> [REQUIREMENT]:
The answer must be every line from the entries below that includes "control".

===== RECORDS FOR THIS EXERCISE

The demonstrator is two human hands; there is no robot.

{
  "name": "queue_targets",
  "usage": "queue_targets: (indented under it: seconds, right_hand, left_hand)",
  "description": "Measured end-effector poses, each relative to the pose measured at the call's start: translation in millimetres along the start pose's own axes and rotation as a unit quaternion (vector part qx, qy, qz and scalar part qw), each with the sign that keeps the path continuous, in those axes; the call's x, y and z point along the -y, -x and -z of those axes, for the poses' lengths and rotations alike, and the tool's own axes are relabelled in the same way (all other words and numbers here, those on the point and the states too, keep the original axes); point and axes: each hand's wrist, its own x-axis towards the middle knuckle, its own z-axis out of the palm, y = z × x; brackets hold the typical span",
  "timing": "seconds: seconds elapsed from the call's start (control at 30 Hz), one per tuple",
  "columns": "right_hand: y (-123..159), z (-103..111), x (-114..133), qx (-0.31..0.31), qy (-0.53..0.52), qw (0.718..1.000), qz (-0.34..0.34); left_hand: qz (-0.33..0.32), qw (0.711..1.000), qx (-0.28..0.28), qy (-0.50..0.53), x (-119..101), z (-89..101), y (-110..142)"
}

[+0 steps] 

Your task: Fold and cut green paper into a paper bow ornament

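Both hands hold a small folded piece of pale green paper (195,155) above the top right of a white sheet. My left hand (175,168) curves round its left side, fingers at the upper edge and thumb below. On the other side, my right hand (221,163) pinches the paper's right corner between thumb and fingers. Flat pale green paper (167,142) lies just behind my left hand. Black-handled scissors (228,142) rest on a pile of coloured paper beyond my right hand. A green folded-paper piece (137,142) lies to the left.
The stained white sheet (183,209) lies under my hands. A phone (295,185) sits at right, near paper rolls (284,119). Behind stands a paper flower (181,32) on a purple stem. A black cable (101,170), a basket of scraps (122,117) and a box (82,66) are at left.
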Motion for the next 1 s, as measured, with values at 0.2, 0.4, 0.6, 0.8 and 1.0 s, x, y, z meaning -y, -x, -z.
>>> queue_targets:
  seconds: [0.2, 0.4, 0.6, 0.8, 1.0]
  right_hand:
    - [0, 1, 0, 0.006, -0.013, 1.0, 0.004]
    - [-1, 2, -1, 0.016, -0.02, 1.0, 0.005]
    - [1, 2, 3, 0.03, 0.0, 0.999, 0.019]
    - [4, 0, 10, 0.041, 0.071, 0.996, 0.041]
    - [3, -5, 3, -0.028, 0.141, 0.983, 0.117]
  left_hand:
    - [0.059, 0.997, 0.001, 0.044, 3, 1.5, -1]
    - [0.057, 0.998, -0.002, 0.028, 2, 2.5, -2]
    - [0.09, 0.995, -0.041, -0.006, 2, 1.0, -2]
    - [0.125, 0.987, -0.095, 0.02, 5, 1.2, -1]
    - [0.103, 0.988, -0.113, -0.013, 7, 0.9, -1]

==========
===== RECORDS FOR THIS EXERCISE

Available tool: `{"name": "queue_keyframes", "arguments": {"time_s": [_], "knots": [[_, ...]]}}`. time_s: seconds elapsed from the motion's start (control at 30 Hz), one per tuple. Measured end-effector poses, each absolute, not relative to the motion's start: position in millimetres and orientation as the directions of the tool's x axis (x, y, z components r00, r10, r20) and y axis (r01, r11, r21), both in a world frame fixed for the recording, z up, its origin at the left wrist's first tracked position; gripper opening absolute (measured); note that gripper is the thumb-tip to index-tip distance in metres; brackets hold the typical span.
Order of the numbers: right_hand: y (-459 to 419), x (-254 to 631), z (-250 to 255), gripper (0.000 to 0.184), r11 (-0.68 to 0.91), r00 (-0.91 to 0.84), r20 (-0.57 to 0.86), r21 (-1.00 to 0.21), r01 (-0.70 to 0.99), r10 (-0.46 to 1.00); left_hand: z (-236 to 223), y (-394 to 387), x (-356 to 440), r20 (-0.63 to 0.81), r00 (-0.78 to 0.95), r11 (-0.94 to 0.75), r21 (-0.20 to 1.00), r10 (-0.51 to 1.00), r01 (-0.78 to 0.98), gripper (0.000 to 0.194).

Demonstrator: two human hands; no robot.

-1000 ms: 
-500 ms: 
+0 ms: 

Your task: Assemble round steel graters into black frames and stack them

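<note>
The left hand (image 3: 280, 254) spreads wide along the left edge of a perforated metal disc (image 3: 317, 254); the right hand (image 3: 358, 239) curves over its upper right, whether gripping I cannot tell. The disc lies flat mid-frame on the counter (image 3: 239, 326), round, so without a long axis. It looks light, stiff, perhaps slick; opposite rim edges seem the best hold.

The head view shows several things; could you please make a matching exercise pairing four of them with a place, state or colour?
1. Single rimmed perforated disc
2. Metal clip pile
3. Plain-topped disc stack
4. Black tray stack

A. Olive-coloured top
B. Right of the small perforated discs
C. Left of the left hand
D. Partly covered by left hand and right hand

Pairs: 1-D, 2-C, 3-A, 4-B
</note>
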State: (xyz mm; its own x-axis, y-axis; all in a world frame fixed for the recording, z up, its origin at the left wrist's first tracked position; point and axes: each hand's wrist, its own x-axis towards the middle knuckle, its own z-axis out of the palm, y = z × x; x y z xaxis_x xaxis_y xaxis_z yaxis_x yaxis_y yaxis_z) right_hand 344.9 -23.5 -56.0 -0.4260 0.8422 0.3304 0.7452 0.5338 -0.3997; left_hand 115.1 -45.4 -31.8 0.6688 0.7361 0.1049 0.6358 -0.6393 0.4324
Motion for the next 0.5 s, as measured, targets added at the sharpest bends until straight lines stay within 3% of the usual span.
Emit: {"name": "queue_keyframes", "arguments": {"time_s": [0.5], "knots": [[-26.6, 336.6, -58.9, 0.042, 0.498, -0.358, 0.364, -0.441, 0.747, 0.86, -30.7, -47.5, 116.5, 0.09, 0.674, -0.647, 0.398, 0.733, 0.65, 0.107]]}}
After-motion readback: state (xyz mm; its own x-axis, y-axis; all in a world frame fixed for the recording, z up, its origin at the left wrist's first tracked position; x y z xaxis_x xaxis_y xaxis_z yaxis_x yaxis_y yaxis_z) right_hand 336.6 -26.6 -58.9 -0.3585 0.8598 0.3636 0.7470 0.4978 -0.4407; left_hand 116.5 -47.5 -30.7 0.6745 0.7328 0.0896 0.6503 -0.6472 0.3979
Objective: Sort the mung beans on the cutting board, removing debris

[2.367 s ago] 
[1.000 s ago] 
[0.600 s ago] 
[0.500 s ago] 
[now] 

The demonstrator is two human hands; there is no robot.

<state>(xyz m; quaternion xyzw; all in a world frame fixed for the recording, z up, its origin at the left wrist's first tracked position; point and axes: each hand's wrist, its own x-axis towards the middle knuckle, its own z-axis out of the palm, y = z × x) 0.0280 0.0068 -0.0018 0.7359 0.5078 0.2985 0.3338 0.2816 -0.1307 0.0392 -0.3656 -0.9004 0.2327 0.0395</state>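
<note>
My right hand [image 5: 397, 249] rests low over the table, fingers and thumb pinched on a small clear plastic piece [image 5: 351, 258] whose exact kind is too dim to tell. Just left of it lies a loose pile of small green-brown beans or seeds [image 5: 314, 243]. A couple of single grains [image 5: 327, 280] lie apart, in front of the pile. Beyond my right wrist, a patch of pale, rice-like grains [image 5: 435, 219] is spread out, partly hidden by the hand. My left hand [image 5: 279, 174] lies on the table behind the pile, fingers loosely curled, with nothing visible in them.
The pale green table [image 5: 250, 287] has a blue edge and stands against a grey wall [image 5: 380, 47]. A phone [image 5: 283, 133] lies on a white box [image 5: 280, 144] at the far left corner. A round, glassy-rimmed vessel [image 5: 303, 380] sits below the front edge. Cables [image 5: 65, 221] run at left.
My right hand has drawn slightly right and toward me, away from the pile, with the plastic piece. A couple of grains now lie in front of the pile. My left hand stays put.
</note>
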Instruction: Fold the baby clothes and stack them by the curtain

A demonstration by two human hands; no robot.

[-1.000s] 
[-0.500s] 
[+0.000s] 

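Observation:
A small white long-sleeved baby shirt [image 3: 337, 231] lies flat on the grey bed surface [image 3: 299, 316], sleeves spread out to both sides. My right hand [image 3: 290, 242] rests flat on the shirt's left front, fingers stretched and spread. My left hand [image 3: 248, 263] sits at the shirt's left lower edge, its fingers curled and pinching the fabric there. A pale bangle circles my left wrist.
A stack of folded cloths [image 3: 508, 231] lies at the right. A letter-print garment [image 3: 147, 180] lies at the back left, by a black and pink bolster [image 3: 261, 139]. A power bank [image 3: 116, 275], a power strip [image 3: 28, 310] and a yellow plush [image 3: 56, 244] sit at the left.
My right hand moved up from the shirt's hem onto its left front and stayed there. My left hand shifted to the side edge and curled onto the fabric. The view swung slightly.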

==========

> [ANSWER BOX]:
  "timing": "seconds: seconds elapsed from the call's start (control at 30 Hz), one per tuple",
Available tool: `{"name": "queue_keyframes", "arguments": {"time_s": [_], "knots": [[_, ...]]}}`. time_s: seconds elapsed from the motion's start (control at 30 Hz), one per tuple. Measured end-effector poses, each absolute, not relative to the motion's start: position in millimetres and orientation as the directions of the tool's x axis (x, y, z components r00, r10, r20) and y axis (r01, r11, r21), both in a world frame fixed for the recording, z up, its origin at the left wrist's first tracked position; gripper opening absolute (measured); note that gripper is the thumb-tip to index-tip distance in metres; brackets hold the typical span.

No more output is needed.